Programmed Cell Death
In the course of the lineage, one in six of all cells produced subsequently dies; their identity and the approximate times of their deaths are predictable. The mode of death is similar to that seen previously in the postembryonic lineages (Sulston and Horvitz, 1977; Robertson and Thomson, 1982). In some cases death occurs several hours after birth, so that it is possible for the cells to function in some manner before being discarded. A good example is the pair of tail spike cells, which fuse together, form a slender bundle of filaments in the tip of the tail, and then die. At the other extreme are the majority of programmed deaths, which occur 20 to 30 min after birth; these cells are born with very little cytoplasm, and die without differentiating in any obvious way. The limited sexual dimorphism seen in the embryo is a consequence of differential cell death (see Nervous System).
All the dying cells are promptly phagocytosed by their neighbours (cf. Robertson and Thomson, 1982). During the first wave of deaths, when the surviving cells are relatively large and rounded, this process can be followed by light microscopy; the engulfing cell is almost always the sister of the dying cell at this time (Fig. 2e). Later on, cell boundaries cannot usually be resolved by light microscopy but electron micrographs show that all dying cells (identified by their high electron density) lie within other cells (Fig. 2i); the principal phagocytes now seem to be the hypodermis (both seams and syn-cytia) and the pharyngeal muscles, though one death (possibly MSpaapp, which tends to be delayed) was found in the anterior intestine.
Other Nematode Species
Previous research showed convincingly that the pattern of early cleavage was uniform in the nematodes examined (all of which belong to the class Secernentea (Chitwood and Chitwood, 1974). However, authors working on different species disagreed about the tissues to which certain founder cells gave rise; these disagreements may have been due either to the difficulties of interpreting observations on fixed specimens or to genuine differences between the species.

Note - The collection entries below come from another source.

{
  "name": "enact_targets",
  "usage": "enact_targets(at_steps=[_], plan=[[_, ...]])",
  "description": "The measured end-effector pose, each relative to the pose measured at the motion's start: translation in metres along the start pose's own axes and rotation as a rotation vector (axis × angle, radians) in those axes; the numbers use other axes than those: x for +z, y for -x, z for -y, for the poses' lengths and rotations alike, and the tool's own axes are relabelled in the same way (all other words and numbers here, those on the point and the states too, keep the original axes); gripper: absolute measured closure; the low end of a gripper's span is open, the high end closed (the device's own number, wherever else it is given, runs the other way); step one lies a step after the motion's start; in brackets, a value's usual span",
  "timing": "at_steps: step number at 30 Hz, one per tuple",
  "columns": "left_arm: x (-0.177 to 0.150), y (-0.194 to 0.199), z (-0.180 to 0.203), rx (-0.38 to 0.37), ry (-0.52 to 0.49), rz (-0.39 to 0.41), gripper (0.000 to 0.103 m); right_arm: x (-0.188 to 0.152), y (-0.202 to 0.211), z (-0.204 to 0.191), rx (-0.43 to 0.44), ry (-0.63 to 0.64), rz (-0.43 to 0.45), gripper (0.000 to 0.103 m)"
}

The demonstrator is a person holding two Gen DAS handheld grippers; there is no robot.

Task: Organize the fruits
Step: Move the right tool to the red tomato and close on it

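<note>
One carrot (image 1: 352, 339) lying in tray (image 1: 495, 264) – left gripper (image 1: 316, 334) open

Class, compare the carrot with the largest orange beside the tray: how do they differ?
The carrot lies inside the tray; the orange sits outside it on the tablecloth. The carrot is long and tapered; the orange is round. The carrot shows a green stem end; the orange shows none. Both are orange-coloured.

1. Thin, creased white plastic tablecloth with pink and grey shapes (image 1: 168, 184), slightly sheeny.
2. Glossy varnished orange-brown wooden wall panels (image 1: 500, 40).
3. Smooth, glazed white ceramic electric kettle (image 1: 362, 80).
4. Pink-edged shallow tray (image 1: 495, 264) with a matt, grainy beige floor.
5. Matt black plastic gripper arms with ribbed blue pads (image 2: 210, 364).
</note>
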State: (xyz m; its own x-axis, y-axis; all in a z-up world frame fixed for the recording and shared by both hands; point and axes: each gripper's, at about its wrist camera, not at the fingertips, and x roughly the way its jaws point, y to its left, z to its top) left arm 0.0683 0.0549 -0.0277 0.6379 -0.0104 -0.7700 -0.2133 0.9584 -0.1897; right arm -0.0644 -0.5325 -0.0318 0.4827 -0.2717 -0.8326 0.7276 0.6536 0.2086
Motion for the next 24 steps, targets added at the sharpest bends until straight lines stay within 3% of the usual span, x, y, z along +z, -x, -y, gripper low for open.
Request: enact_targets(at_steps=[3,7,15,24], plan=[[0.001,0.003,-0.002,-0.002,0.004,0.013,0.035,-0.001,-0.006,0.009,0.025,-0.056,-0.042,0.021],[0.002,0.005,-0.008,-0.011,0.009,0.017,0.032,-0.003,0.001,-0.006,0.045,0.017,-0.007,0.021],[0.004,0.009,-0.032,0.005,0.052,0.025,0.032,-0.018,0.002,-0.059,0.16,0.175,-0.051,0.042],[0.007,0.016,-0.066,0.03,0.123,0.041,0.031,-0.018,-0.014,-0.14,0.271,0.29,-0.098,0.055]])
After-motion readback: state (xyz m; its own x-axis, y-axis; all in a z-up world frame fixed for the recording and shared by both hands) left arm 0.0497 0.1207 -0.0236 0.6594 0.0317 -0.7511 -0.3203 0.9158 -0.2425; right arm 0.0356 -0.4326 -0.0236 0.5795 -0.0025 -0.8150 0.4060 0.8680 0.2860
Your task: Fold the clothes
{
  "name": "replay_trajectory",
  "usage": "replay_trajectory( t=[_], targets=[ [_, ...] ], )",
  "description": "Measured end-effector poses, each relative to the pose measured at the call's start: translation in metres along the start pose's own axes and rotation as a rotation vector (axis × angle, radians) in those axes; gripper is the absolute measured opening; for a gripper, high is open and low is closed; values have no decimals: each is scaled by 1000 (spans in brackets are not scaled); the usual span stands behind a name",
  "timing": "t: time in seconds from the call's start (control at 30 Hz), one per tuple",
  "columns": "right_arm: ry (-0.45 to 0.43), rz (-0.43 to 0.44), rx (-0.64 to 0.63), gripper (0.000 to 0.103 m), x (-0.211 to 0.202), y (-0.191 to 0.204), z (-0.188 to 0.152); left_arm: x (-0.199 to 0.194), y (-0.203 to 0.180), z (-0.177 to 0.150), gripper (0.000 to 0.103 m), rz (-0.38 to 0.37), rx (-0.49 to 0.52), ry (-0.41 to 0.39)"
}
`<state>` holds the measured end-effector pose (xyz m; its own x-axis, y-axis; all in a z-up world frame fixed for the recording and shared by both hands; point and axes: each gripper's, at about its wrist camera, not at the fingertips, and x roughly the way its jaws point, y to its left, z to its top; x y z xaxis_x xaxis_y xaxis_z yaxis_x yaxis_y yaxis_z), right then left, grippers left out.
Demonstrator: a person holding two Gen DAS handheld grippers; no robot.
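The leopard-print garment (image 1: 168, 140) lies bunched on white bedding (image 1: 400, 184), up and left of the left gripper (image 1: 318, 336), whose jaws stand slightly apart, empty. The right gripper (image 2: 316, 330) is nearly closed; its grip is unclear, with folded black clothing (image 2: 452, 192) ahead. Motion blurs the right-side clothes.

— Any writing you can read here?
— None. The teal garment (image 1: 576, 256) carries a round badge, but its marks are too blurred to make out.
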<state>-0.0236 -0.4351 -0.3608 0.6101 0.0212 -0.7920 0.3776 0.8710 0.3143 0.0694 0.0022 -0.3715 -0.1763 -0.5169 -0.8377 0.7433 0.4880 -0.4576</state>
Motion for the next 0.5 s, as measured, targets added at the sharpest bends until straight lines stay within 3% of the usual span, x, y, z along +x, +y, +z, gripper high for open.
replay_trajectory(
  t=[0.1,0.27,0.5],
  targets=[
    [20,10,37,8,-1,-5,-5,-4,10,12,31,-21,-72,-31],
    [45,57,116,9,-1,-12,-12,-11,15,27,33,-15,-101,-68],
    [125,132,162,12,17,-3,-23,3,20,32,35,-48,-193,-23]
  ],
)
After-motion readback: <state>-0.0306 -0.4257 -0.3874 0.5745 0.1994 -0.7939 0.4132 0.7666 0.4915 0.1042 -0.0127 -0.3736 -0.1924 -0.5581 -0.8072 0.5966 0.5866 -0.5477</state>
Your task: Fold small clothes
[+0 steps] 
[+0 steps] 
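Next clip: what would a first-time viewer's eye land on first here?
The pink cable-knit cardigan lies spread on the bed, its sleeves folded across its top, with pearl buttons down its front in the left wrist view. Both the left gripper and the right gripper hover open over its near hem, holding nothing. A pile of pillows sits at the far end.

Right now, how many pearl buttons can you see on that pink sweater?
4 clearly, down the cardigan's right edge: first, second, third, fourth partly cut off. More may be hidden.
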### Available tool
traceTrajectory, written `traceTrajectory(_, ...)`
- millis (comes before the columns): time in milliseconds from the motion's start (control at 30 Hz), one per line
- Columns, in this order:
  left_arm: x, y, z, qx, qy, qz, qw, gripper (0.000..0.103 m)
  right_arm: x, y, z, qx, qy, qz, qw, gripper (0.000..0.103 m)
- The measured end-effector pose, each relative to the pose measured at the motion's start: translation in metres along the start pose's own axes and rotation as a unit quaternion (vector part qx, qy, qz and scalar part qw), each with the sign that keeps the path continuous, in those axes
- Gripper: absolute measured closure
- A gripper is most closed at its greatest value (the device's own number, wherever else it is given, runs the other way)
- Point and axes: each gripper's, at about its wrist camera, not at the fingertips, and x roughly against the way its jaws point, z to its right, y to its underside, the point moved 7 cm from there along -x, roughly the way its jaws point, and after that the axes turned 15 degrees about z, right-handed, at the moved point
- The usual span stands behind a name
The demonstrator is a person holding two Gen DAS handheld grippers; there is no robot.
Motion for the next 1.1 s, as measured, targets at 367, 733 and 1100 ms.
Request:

The most interesting discrepancy is in the origin of the somatic gonad, which was reported to arise from the founder cell P4 in the nematodes Turbatrix aceti (Pai, 1927), Ascaris megalocephala (Boveri, 1892; but not sustained in later reports), and Bradynema rigidum (zur Strassen, 1959). Given the consistency of the early cleavage pattern of nematode embryos, a switch in the origin of such a vital tissue would be surprising indeed. Other discrepancies are in the fates of C progeny (said to be only five, and exclusively ectodermal, in T. aceti (Pai, 1927)) and D progeny (reported to form the rectum, by several authors; reviewed by Chitwood and Chitwood (1974)). However, the latter assignment seems to be hypothetical, since it rests solely on the observation that the D cells enter the interior of the embryo. In order to go some way towards resolving these uncertainties, we have followed a few lineages in other nematode species.
The results for T. aceti are shown in fig. 11. We find that this nematode is identical with C. elegans in the following respects: the origin of the somatic gonad and the germ line (cell assignments based on morphology at hatching); the origin and behaviour of "M" and its contralateral homologue (followed to the equivalent of 320 min, cf. figure 16); the behaviour of the progeny of C and D (followed explicitly to the equivalent of 230 min, by which time the mesoblasts are distinctive). T. aceti differs from C. elegans within the endoderm lineage, and it will not be surprising if it also differs in details of the MS and AB lineages.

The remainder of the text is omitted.